Constant improvement: Outside of Brunello di Montalcino and (perhaps) Vino Nobile di Montepulciano, the Chianti Classico zone is nowadays home to some of the greatest Sangiovese-based wines in the world. Awarded its own DOC between Florence and Siena in 1966 (promoted to DOCG status in 1984), the finest examples of Chianti Classico have undergone nothing short of a colossal leap in quality over the past dozen or so years, becoming an increasingly viable source for even the most discriminating of collectors.
Indeed, the advancements have been incredible. Compared to fifteen years ago, today’s Chianti Classicos are far better suited to the modern palate: fresher, rounder, and oftentimes just as complex, with better clones of Sangiovese being planted to full advantage on the famous galestro soils (schist-based, or shaly clay) and alberese (limestone-based) deposits found throughout much of Tuscany. Together with state-of-the-art winemaking facilities and an impassioned drive to craft the best wines possible, the finest bottlings of Chianti Classico have emerged, quite legitimately, as some of the greatest, most terroir-driven wines of Italy.
The blend for Chianti Classico is fairly simple. Producers are permitted to use 80-100% Sangiovese (80% being the proscribed minimum), along with up to 20% international varietals, with Cabernet Sauvignon and/or Merlot being the most common. Even so, some producers still prefer using permitted local varietals in lieu of French ones: Canaiolo or Colorino. Yields in the vineyard may not exceed 52.5 hl/ha, though the best producers will often harvest far lower than this. The wine must be aged for at least 7 months in oak and may not be released to the public before at least 1 October the year following the vintage.
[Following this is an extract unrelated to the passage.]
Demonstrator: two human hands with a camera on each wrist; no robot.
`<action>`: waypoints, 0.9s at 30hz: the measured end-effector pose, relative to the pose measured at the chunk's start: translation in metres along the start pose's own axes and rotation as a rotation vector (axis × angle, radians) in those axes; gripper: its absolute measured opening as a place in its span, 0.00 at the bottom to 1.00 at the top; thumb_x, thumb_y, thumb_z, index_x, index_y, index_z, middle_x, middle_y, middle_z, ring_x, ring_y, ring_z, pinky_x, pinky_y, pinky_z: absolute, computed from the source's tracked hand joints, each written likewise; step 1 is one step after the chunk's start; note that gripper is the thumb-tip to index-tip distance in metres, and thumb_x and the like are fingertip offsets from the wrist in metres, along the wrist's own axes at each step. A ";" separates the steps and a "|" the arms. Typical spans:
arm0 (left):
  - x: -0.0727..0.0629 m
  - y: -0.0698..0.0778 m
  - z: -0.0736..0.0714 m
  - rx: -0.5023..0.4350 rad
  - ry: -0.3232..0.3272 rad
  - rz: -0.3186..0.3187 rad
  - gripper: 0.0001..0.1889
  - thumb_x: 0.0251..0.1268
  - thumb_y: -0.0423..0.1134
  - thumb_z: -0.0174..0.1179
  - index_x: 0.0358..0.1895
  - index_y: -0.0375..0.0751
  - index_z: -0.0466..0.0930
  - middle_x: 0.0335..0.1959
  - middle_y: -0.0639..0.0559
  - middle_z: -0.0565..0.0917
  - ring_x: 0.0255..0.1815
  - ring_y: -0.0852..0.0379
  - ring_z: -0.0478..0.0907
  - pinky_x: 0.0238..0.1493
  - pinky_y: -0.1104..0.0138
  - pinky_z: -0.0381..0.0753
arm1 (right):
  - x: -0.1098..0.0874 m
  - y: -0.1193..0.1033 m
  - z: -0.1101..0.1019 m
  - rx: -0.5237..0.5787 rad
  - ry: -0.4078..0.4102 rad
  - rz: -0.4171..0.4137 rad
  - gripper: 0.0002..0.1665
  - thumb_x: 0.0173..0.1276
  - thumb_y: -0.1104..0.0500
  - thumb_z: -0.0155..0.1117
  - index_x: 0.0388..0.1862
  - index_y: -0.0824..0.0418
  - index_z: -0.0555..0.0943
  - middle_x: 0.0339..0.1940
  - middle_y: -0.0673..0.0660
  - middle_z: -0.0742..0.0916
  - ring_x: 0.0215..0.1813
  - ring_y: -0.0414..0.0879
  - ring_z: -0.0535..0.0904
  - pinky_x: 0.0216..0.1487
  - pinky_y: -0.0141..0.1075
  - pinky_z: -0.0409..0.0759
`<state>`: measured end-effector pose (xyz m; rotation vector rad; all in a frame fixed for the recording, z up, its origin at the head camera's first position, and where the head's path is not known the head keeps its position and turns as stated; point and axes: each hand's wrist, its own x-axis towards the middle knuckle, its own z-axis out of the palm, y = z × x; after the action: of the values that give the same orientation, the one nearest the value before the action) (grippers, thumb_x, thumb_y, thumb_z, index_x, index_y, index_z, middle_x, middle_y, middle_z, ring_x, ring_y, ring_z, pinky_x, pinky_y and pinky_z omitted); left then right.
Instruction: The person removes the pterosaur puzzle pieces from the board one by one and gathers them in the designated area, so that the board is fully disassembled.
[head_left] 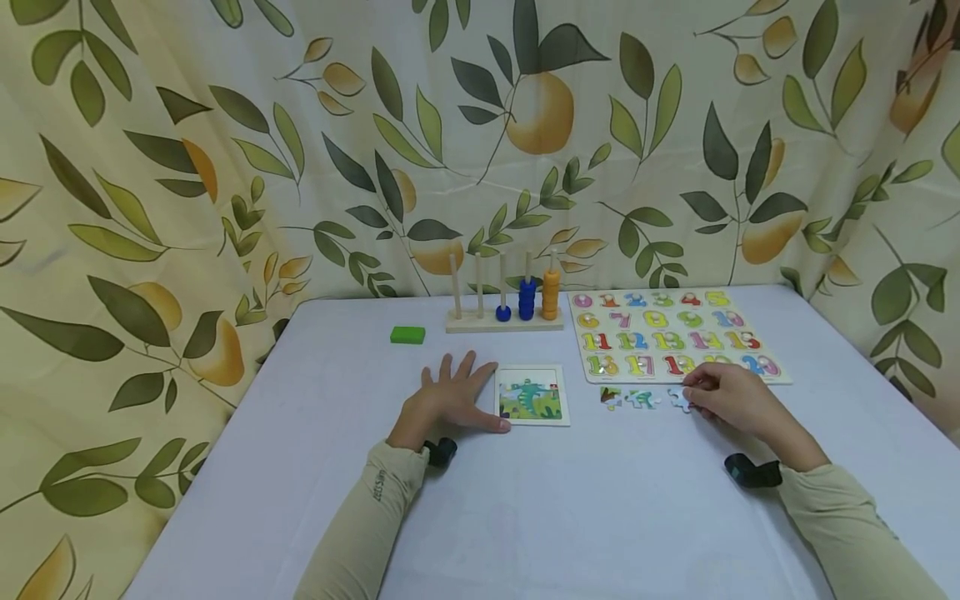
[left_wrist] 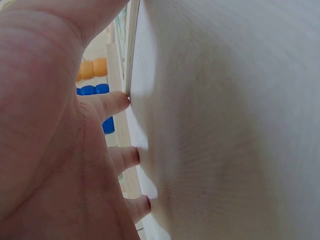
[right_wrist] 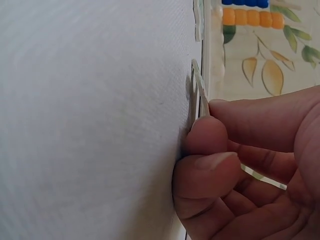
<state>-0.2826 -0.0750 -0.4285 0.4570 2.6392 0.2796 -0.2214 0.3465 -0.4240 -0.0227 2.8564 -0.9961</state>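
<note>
A small square jigsaw puzzle [head_left: 530, 398] in a white frame, with a green creature pictured on it, lies at the middle of the table. My left hand [head_left: 453, 400] is spread at its left side, thumb and index finger touching the frame's edge. In the left wrist view, the fingertips [left_wrist: 131, 156] rest on the cloth. My right hand [head_left: 731, 402] pinches a jigsaw piece [head_left: 678, 400] between thumb and fingers. The right wrist view shows that piece [right_wrist: 200, 85] tilted, one edge raised off the cloth. Two more jigsaw pieces, a brown one [head_left: 611, 397] and a green-white one [head_left: 642, 399], lie to its left.
Behind the right hand lies a number puzzle board [head_left: 587, 358] with colourful numerals. A wooden peg stand [head_left: 465, 326] with blue beads [head_left: 527, 300] and orange beads [head_left: 551, 294] stands at the back. A green block [head_left: 407, 335] lies left of it. A patterned curtain [head_left: 337, 183] hangs behind the table.
</note>
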 end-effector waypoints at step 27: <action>-0.006 0.001 -0.001 -0.021 0.033 0.022 0.59 0.59 0.74 0.69 0.89 0.61 0.50 0.90 0.45 0.41 0.88 0.32 0.31 0.79 0.30 0.33 | -0.003 -0.020 0.002 0.044 0.008 -0.063 0.13 0.79 0.60 0.66 0.53 0.70 0.83 0.36 0.56 0.83 0.34 0.50 0.77 0.28 0.35 0.77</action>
<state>-0.2779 -0.0763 -0.4250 0.4780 2.6623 0.3243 -0.2187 0.3298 -0.4129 -0.1060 2.8559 -1.0734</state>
Chianti Classico Riserva, on the other hand, requires longer aging: 2 years in oak and at least 3 months in bottle. The type of oak used is decided by the producer, with some preferring Slavonian oak for a more ‘traditional’ style, while others may opt for French oak for a more modern, fuller, and slightly less austere type of wine.
Still, serious collectors should remember that not all Chianti Classicos are created equal. Despite enormous improvements in quality over the past fifteen or so years, there are still plenty of wines that simply do not measure up to the standards set by the finest estates, such as the labels shown in this column. At their best, a first-rate Chianti Classico ought to revel in beautiful, slightly rustic aromas of dark wild cherries and plums, cedar, undergrowth, light herbs, and spice; with more modern examples boasting additional scents of subtle black cherries, vanillin, and mild (never dominant) toasted oak.
Just as important, the best Chianti Classicos should have little trouble aging for well over ten years; though it is generally advisable to drink up between four and six years, especially when the wine hails from only a moderate vintage—as of late, I have begun drinking ’06 with absolute pleasure. Once again, it goes without saying that collectors should stick with the best producers. And yet, at the rate that overall quality keeps on improving, we can all trust to have many more choices over the next several years.